* **ACTION ITEM**:
Nothing past the line containing "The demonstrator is" belongs in the output. Copy exactly every line of the data below from the first up to and including it.

* **DATA**:

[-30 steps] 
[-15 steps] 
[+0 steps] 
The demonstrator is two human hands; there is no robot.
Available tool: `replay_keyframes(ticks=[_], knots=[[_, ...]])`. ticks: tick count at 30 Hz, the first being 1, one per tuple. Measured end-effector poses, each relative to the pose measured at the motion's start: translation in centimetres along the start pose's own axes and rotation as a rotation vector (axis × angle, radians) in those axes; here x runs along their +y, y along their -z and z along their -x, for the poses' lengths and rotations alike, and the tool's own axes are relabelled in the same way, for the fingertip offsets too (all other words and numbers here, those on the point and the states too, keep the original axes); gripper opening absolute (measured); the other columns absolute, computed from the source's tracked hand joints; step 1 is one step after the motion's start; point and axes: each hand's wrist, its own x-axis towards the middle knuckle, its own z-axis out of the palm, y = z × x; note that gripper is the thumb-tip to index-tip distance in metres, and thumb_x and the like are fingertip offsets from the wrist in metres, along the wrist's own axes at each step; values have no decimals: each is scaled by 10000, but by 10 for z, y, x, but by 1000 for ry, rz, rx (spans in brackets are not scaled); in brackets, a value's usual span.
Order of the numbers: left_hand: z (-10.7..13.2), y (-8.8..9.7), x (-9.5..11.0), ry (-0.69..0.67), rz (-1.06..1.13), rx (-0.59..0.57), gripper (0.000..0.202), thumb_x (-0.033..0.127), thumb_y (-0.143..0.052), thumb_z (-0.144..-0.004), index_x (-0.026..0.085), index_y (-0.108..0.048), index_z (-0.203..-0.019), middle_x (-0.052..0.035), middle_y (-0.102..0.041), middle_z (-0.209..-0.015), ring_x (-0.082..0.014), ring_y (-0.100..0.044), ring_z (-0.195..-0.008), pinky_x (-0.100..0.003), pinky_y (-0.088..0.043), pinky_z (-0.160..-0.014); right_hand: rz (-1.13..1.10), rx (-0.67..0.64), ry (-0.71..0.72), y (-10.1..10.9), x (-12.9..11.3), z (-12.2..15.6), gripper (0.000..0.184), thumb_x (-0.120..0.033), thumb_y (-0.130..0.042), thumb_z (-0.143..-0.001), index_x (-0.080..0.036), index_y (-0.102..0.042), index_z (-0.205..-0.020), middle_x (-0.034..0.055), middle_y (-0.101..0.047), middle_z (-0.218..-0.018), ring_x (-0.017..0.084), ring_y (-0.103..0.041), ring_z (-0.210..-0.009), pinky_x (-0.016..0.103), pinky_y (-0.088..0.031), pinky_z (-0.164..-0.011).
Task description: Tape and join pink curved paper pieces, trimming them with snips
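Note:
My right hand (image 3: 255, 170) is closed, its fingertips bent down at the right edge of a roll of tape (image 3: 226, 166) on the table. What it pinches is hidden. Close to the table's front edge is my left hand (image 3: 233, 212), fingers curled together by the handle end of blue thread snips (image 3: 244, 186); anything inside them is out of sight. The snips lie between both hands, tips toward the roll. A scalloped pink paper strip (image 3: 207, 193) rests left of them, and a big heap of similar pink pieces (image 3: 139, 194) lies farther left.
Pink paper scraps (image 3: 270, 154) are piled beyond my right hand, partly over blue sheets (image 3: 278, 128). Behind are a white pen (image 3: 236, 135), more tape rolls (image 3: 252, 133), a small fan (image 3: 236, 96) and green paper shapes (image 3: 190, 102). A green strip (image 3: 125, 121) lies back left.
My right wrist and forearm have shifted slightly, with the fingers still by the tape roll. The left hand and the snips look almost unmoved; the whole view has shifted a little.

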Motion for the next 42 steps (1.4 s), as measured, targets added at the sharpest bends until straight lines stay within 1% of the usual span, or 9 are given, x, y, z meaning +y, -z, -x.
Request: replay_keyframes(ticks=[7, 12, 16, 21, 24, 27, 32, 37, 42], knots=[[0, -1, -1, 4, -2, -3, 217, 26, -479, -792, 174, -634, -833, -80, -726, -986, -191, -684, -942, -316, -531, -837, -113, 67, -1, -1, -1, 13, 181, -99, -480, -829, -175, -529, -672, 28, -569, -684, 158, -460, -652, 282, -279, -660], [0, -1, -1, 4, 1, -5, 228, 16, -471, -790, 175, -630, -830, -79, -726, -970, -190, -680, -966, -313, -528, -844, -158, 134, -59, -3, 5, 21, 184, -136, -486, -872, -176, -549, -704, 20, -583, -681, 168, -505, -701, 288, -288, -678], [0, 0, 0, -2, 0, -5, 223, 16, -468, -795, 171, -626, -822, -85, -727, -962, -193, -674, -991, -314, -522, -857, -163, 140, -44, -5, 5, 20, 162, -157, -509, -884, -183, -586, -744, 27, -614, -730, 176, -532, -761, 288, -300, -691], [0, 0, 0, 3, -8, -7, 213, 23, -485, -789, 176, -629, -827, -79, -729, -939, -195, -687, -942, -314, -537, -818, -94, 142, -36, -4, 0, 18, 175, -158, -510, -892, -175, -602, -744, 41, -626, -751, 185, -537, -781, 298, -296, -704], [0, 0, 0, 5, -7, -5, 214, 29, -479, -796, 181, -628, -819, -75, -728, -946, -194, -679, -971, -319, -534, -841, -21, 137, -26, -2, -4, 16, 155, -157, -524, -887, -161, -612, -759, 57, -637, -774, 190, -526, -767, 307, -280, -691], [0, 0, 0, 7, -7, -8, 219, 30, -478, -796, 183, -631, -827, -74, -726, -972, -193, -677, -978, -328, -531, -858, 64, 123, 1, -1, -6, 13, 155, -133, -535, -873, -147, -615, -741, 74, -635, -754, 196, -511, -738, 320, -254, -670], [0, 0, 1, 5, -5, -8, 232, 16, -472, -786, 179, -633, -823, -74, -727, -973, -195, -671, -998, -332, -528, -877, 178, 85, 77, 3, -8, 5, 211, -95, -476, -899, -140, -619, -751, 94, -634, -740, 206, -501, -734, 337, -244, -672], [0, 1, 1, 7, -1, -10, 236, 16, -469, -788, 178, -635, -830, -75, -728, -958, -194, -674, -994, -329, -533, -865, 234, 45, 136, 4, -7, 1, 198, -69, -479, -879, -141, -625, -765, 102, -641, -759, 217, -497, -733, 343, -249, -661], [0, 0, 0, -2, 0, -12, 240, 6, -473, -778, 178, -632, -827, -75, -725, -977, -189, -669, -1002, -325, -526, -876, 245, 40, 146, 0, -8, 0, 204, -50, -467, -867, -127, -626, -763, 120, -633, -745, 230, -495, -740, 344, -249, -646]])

* **EXERCISE SOLUTION**:
[-30 steps] 
[-15 steps] 
[+0 steps] 
The demonstrator is two human hands; there is no robot.

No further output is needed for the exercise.